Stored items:
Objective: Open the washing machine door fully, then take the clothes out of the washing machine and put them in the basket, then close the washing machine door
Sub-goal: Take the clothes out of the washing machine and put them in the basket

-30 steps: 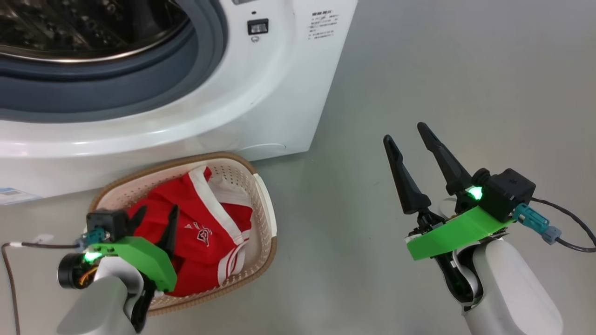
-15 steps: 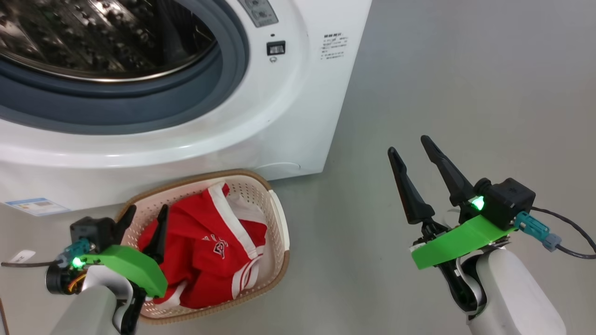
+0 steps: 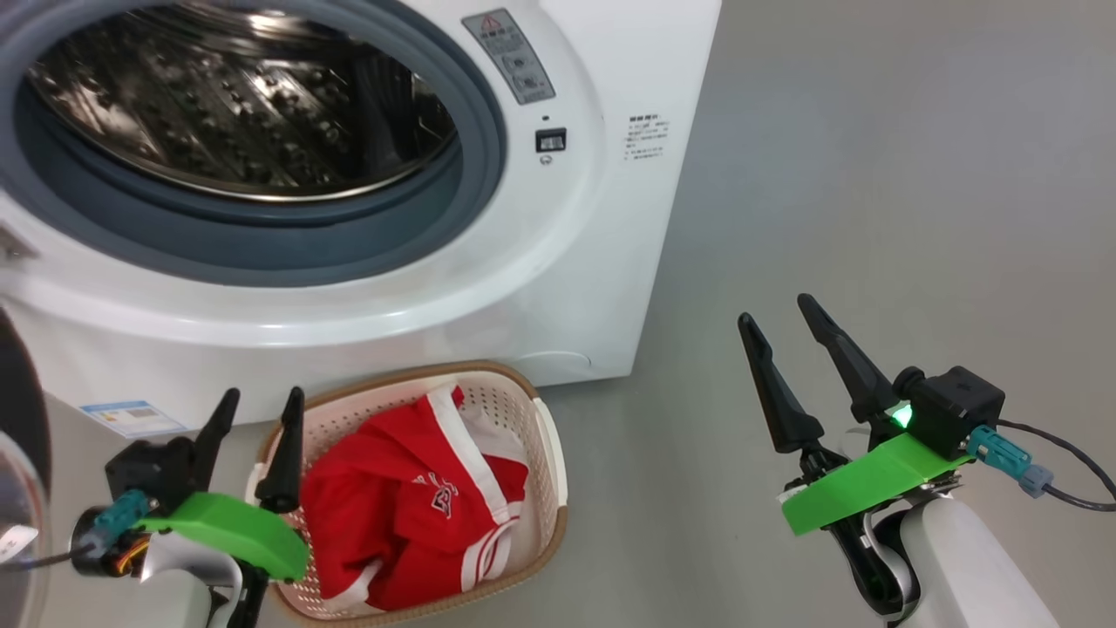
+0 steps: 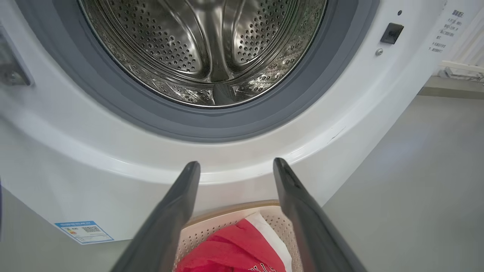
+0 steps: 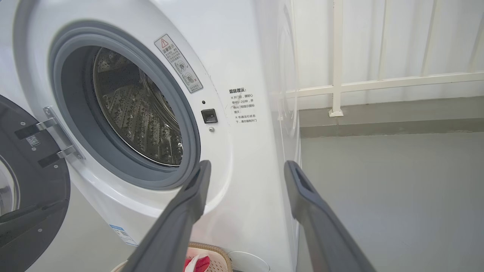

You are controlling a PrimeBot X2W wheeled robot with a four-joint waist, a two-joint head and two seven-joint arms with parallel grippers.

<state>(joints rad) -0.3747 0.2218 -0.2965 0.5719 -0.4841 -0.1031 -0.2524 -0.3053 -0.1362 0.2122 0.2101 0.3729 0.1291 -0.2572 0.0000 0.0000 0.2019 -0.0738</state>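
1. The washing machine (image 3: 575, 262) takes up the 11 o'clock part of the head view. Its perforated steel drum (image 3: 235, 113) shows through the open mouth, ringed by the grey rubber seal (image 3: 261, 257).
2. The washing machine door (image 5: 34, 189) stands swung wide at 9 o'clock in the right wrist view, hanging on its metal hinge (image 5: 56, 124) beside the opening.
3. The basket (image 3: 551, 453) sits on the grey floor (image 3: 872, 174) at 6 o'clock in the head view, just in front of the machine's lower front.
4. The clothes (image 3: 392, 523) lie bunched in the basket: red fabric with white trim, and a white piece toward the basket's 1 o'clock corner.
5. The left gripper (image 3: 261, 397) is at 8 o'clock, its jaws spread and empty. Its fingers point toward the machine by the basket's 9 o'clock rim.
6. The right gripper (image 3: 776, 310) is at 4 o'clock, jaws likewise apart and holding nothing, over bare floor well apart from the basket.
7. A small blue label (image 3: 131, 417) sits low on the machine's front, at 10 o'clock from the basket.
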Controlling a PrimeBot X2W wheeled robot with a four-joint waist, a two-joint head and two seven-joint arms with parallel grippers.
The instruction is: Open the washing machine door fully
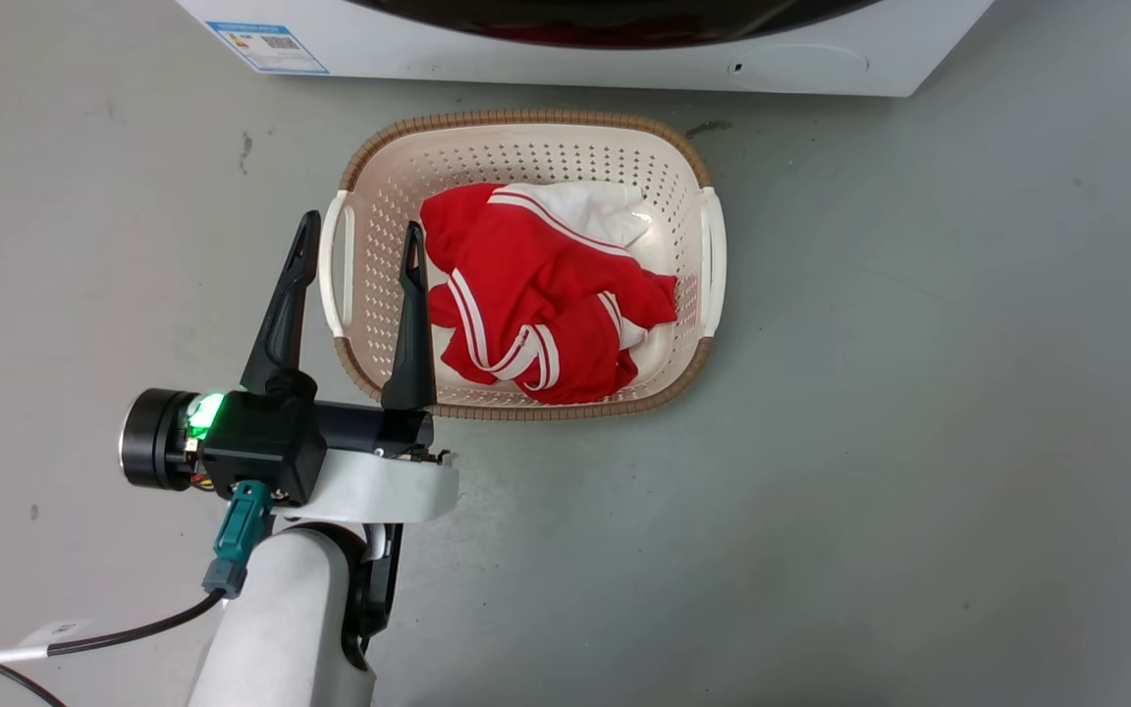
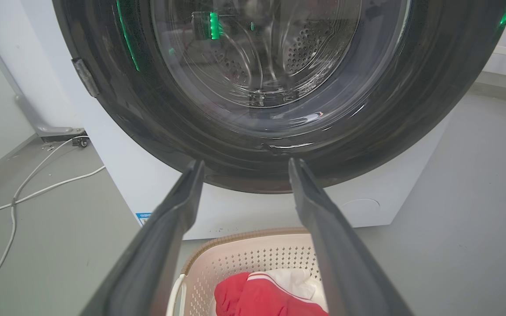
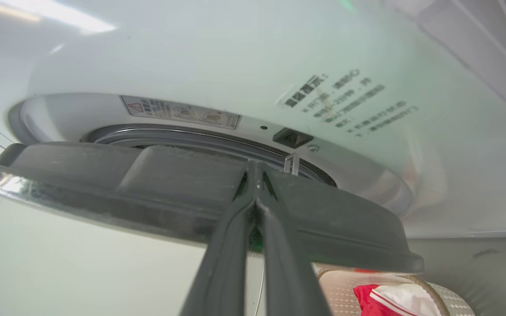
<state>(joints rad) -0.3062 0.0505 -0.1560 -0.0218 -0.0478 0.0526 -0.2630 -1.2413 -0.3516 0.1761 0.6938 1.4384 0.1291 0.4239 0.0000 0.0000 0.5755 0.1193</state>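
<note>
1. While the left gripper [image 1: 362,226] is hanging over the grey floor [image 1: 919,393], its two long dark fingers are spreading wide and gripping nothing.
2. Seen from the head camera, one of its fingers is lying across the floor just outside the left handle of the cream perforated plastic laundry basket [image 1: 516,120], and the other is lying across the basket's inside.
3. That basket is sitting just in front of the white boxy washing machine [image 1: 575,59] and is holding a crumpled red garment with white stripes [image 1: 526,285].
4. The large round glossy black washing machine door [image 2: 169,131] is facing the left wrist camera, and the perforated steel drum is showing through its clear glass bowl [image 2: 257,57].
5. Seen from the right wrist, the door is standing slightly ajar from the machine's front, and the grey rubber gasket [image 3: 169,136] is showing in the gap.
6. The right gripper [image 3: 253,166] is pressing its fingers together, tips meeting at the door's grey inner rim; whether they are pinching any part of it, I cannot tell.
7. Thin white cables [image 2: 29,193] are trailing over the floor beside the machine.
</note>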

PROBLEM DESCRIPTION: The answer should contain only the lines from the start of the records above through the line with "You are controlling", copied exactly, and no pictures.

REPLY:
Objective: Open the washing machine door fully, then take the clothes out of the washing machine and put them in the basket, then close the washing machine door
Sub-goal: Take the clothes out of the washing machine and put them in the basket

-30 steps: 
-15 steps: 
+0 steps: 
+0 steps: 
+0 steps: 

You are controlling a PrimeBot X2W wheeled robot with a four-joint waist, a two-joint head and two seven-joint arms with parallel grippers.

The exercise is done, with nothing left to add.